O neurocirurgião Orlando Maia, do Hospital Quali Ipanema, no Rio de Janeiro, adverte que o risco de acidentes vasculares cerebrais (AVC) aumenta no verão. Ele aponta que o calor provoca desidratação, o que pode levar à coagulação do sangue e, consequentemente, a um maior risco de AVC. Além disso, a pressão arterial tende a diminuir devido à vasodilatação, o que também favorece a formação de coágulos.

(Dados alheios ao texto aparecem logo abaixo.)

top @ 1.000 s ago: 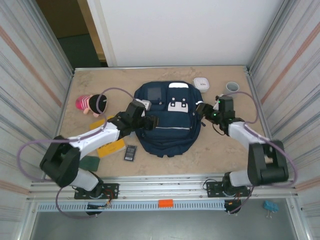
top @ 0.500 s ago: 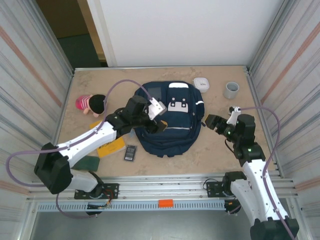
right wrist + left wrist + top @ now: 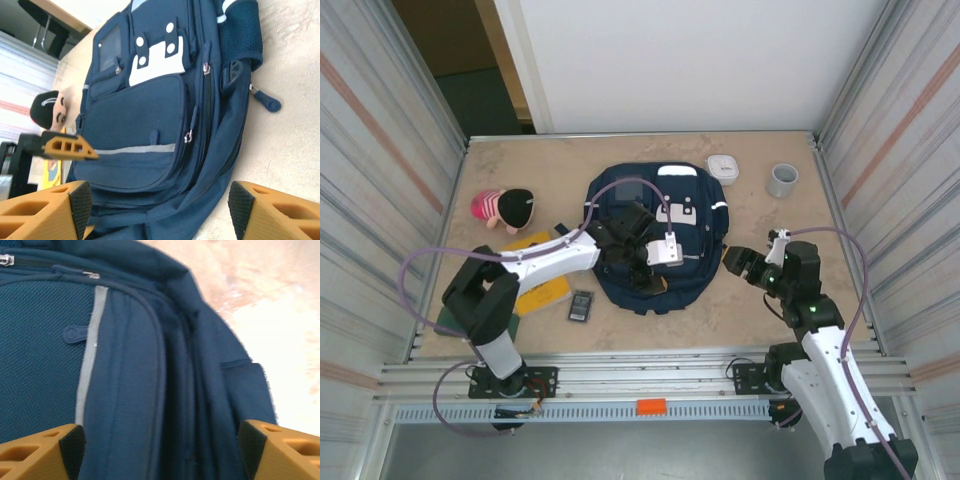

Maia destaca que o consumo elevado de álcool durante as férias e a negligência com a saúde podem agravar a situação, aumentando a incidência de AVC. Ele explica que a formação de coágulos está ligada a hábitos como o tabagismo e doenças não controladas, afetando especialmente aqueles com menos de 45 anos. Durante o verão, o hospital atende cerca de 30 pacientes por mês, o dobro da média anual, evidenciando a gravidade do problema.

O médico enfatiza a importância da prevenção e do tratamento rápido, que pode incluir a administração de medicamentos ou procedimentos para desobstrução dos vasos. Os sintomas de um AVC, como paralisia súbita e dificuldades de fala, devem ser tratados como emergências médicas. Assim, é crucial que a população esteja ciente dos riscos e busque cuidados adequados para reduzir a incidência de AVC nesta época do ano.